■ **EXERCISE**: Here is a listing. Write it all out again exactly, but not its pictures.

──────────────────────────────

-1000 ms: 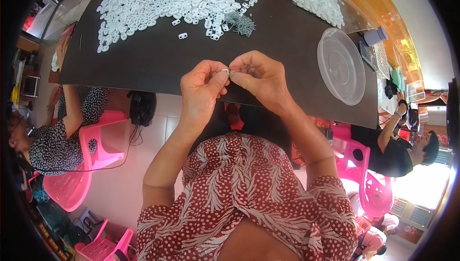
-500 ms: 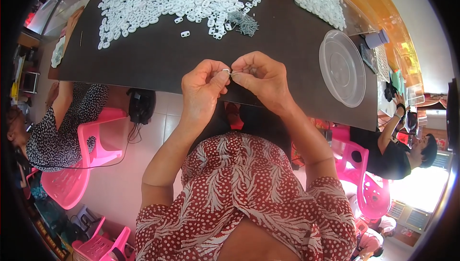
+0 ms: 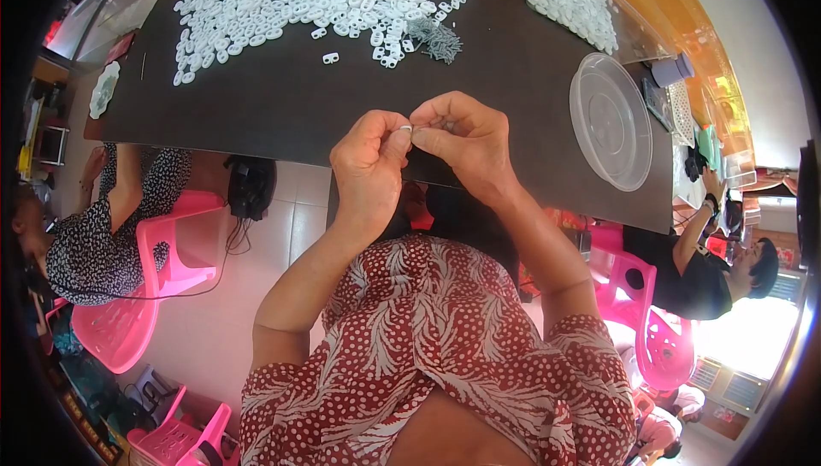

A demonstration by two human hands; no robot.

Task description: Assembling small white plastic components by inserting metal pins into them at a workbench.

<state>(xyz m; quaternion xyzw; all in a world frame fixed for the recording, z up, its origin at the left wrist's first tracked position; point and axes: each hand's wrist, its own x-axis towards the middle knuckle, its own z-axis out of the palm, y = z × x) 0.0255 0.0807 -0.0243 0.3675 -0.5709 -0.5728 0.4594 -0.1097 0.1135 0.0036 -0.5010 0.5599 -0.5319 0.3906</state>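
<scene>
Just above the table's near edge, my two hands meet fingertip to fingertip. My left hand (image 3: 368,162) pinches a small white plastic piece (image 3: 405,127) between thumb and forefinger, most of it covered. Thumb and forefinger of my right hand (image 3: 470,145) are pressed together against it; whatever they hold is too small and hidden to name. Farther back on the table lies a wide heap of white two-holed plastic pieces (image 3: 248,8). A small pile of thin grey pins (image 3: 439,42) touches its right side. One loose white piece (image 3: 331,59) lies in front of the heap.
On the dark table (image 3: 513,64), a round clear plastic lid (image 3: 609,124) lies at the right, below a clear bin (image 3: 637,37) of white pieces. People sit at both sides on pink chairs (image 3: 175,274).
My left hand has turned and shifted slightly right, so less of the white piece shows. The person at the left has drawn a hand back from the table edge.
</scene>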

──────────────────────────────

■ **ANSWER TO THIS EXERCISE**:
-1000 ms: 
-500 ms: 
+0 ms: 

A demonstration by two human hands; no robot.

Task description: Assembling small white plastic components by inserting metal pins into them at a workbench.

<state>(xyz m; quaternion xyzw; all in a world frame fixed for the recording, z up, its origin at the left wrist's first tracked position; point and axes: each hand's wrist, its own x-axis towards the middle knuckle, its own z-axis out of the palm, y = z × x) 0.0255 0.0807 -0.0243 0.3675 -0.5709 -0.5728 0.4594 -0.1097 0.1135 0.0036 -0.5010 0.5599 -0.5319 0.3906</state>
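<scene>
Just above the table's near edge, my two hands meet fingertip to fingertip. My left hand (image 3: 368,162) pinches a small white plastic piece (image 3: 405,127) between thumb and forefinger, most of it covered. Thumb and forefinger of my right hand (image 3: 470,145) are pressed together against it; whatever they hold is too small and hidden to name. Farther back on the table lies a wide heap of white two-holed plastic pieces (image 3: 248,8). A small pile of thin grey pins (image 3: 439,42) touches its right side. One loose white piece (image 3: 331,59) lies in front of the heap.
On the dark table (image 3: 513,64), a round clear plastic lid (image 3: 609,124) lies at the right, below a clear bin (image 3: 637,37) of white pieces. People sit at both sides on pink chairs (image 3: 175,274).
My left hand has turned and shifted slightly right, so less of the white piece shows. The person at the left has drawn a hand back from the table edge.
</scene>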

The exercise requires nothing more.